Every entry must appear in the answer exactly as written.

=====

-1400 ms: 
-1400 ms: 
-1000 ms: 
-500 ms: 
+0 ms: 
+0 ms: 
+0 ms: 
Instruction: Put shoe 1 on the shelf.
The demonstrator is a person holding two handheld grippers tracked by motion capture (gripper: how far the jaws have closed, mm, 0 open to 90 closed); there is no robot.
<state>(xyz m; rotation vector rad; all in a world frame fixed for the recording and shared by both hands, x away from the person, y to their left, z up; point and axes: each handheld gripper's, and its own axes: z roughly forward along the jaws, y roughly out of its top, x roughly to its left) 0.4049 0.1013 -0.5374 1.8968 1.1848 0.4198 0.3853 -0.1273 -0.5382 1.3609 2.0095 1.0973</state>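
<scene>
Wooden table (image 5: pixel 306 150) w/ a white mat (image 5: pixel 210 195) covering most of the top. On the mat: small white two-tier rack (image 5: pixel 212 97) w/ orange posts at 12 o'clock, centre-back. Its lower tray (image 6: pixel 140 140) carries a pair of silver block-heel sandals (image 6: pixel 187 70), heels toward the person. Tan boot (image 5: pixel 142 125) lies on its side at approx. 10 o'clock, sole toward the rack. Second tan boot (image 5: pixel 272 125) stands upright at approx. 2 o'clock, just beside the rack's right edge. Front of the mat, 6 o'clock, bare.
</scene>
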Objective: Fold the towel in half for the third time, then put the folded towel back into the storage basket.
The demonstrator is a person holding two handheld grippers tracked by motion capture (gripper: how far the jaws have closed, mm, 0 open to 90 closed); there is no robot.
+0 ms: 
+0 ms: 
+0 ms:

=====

◆ ANSWER SECTION
-1400 ms: 
-1400 ms: 
-1000 ms: 
-500 ms: 
+0 ms: 
+0 ms: 
+0 ms: 
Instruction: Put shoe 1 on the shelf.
The demonstrator is a person holding two handheld grippers tracked by motion capture (gripper: how far the jaws have closed, mm, 0 open to 90 closed); there is no robot.
<state>(xyz m; rotation vector rad; all in a world frame fixed for the recording and shared by both hands, x away from the person, y to their left, z up; point and axes: each handheld gripper's, and its own axes: z roughly forward along the jaws, y roughly out of its top, x roughly to its left) 0.4049 0.1013 -0.5374 1.8968 1.1848 0.4198 0.3853 -0.1273 -0.5382 1.3609 2.0095 1.0973</state>
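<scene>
Wooden table (image 5: pixel 306 150) w/ a white mat (image 5: pixel 210 195) covering most of the top. On the mat: small white two-tier rack (image 5: pixel 212 97) w/ orange posts at 12 o'clock, centre-back. Its lower tray (image 6: pixel 140 140) carries a pair of silver block-heel sandals (image 6: pixel 187 70), heels toward the person. Tan boot (image 5: pixel 142 125) lies on its side at approx. 10 o'clock, sole toward the rack. Second tan boot (image 5: pixel 272 125) stands upright at approx. 2 o'clock, just beside the rack's right edge. Front of the mat, 6 o'clock, bare.
</scene>
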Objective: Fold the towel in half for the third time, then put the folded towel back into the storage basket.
The demonstrator is a person holding two handheld grippers tracked by motion capture (gripper: how far the jaws have closed, mm, 0 open to 90 closed); there is no robot.
+0 ms: 
+0 ms: 
+0 ms:

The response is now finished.